Inhaltverzeichnis:
- Halle und Halberstadt
- Problematische Erhebung während der Corona-Pandemie
- Weißenfels und Merseburg fordern wissenschaftliche Überprüfung der Zensus-Daten
- Finanzausgleich auf Basis der Melderegister
Halle und Halberstadt
Die Stadt Halle trifft die neue Einwohnerzahl hart. Die Zensus-Ergebnisse zeigen, dass die Einwohnerzahl um etwa 15.000 Menschen oder 6,1 Prozent zu hoch berechnet war. Durch diese Abweichung rechnet die Stadtverwaltung mit einem finanziellen Verlust von rund 10,9 Millionen Euro im Jahr 2025. Für die kleinere Stadt Halberstadt ergibt sich eine ähnliche Problematik: Hier führt der Rückgang von 7,7 Prozent der Einwohnerzahlen zu einem finanziellen Minus von knapp zwei Millionen Euro.
In diesen Städten stellt sich nun die Frage nach der Zuverlässigkeit der Zensus-Ergebnisse. Die Gemeinden argumentieren, dass ihre eigenen Melderegister die tatsächliche Einwohnerzahl genauer widerspiegeln könnten, da viele Daten in den Melderegistern als veraltet gelten. In Sachsen-Anhalt haben sich sogenannte „Karteileichen“ angesammelt, das heißt Personen, die noch gemeldet sind, aber nicht mehr vor Ort leben oder bereits verstorben sind.
Problematische Erhebung während der Corona-Pandemie
Ein weiteres Problem bei der Ermittlung der Einwohnerzahlen waren die Bedingungen während der Corona-Pandemie. Viele der Interviews für den Zensus wurden im Jahr 2022 durchgeführt, als Deutschland noch mit den Folgen der Pandemie kämpfte. Eine Sprecherin des Statistischen Landesamts Sachsen-Anhalt weist darauf hin, dass es während dieser Zeit besonders bei Studierenden häufig zu „Karteileichen“ kam, da viele Kurse online stattfanden und Studierende zeitweise in ihren Heimatdörfern lebten.
Zudem fand eine Vollerhebung in den Wohnheimen statt, wodurch die tatsächliche Präsenz vieler Studierender nicht genau erfasst wurde. Allein in der Altersgruppe der 19- bis 24-Jährigen zeigt sich in Halle eine Differenz von mehr als 1.600 Personen zwischen den Zensus-Daten und den Zahlen des städtischen Melderegisters.
Weißenfels und Merseburg fordern wissenschaftliche Überprüfung der Zensus-Daten
Die Städte Weißenfels und Merseburg führen nun eine wissenschaftliche Überprüfung der Zensus-Ergebnisse an, um die Gründe für die Abweichungen besser zu verstehen. Richard Lemke, Professor für empirische Sozialforschung an der Hochschule Merseburg, übernimmt die Analyse. Sein Ziel ist es nicht, die Zensus-Ergebnisse infrage zu stellen, sondern systematische Schwachstellen zu identifizieren, die zu Verzerrungen in den Ergebnissen führen könnten.

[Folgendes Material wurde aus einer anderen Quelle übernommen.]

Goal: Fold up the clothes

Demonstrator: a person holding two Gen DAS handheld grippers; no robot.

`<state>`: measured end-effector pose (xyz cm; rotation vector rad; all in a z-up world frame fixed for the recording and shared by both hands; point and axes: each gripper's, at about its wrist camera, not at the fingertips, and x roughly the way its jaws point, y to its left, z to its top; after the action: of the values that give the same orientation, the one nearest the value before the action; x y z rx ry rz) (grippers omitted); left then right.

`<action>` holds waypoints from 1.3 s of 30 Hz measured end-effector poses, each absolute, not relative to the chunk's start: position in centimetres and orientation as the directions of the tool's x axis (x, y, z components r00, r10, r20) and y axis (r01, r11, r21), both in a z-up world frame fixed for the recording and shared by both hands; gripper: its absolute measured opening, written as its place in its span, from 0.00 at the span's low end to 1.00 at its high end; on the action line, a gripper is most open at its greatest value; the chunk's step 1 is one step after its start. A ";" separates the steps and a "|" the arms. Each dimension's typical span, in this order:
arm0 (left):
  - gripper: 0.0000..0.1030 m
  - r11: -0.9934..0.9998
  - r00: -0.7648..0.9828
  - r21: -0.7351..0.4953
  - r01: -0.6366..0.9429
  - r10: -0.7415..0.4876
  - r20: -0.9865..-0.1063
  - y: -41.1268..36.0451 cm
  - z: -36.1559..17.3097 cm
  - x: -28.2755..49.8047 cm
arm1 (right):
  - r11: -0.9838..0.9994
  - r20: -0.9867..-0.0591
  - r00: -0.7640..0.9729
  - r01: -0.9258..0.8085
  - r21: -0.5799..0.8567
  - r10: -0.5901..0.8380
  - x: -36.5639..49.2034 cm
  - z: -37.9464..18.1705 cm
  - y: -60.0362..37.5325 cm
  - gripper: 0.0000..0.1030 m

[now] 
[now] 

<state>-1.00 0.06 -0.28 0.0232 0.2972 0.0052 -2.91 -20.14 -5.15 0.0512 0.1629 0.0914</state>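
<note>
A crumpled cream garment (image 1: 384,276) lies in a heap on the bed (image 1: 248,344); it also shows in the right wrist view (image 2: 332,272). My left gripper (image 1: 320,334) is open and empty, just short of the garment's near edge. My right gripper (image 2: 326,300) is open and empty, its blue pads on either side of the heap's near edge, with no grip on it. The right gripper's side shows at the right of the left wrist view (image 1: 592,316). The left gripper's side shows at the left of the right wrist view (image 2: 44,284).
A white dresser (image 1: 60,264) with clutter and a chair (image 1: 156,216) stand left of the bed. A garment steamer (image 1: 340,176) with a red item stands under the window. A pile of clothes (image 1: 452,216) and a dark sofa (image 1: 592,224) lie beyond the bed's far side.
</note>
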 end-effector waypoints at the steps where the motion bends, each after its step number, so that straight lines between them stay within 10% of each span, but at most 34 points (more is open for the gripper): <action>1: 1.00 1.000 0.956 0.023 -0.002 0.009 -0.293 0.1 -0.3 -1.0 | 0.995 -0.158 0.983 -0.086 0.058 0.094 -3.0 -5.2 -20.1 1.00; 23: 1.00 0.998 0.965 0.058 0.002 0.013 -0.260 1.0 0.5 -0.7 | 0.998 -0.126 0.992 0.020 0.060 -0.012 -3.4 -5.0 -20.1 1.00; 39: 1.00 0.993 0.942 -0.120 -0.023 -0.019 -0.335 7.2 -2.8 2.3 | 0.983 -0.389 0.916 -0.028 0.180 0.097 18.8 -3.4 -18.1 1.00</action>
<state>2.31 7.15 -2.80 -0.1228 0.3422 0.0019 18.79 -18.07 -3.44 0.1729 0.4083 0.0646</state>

Die Städte Weißenfels, Halle und andere betroffene Kommunen haben zudem bereits Gespräche mit weiteren Städten in Sachsen-Anhalt wie Oschersleben, Querfurt und Bitterfeld-Wolfen begonnen, um gemeinsam gegen die neuen Einwohnerzahlen Einspruch zu erheben. Die Hoffnung liegt darauf, dass die wissenschaftliche Analyse zeigt, dass die eigenen Melderegister präziser sind als die Hochrechnungen des Zensus.
Finanzausgleich auf Basis der Melderegister
Sollten die Einsprüche der Kommunen vom Statistischen Landesamt abgelehnt werden, bleibt als letzter Schritt eine Klage. Die Erfahrungen aus dem Zensus 2011 zeigen jedoch, dass dies oft wenig Erfolg hat, da Verwaltungsgerichte und sogar das Bundesverfassungsgericht die Zensus-Methode bisher nicht infrage gestellt haben. Daher setzen einige Städte auf einen alternativen Ansatz.
Als Vorbild dient Rheinland-Pfalz, das einzige Bundesland in Deutschland, das den Finanzausgleich nach den Melderegistern der Gemeinden berechnet und nicht auf Basis des Zensus. Die betroffenen Kommunen argumentieren, dass eine Berechnung nach Melderegister-Daten genauer und gerechter wäre als eine Hochrechnung, die auf einer begrenzten Stichprobe basiert.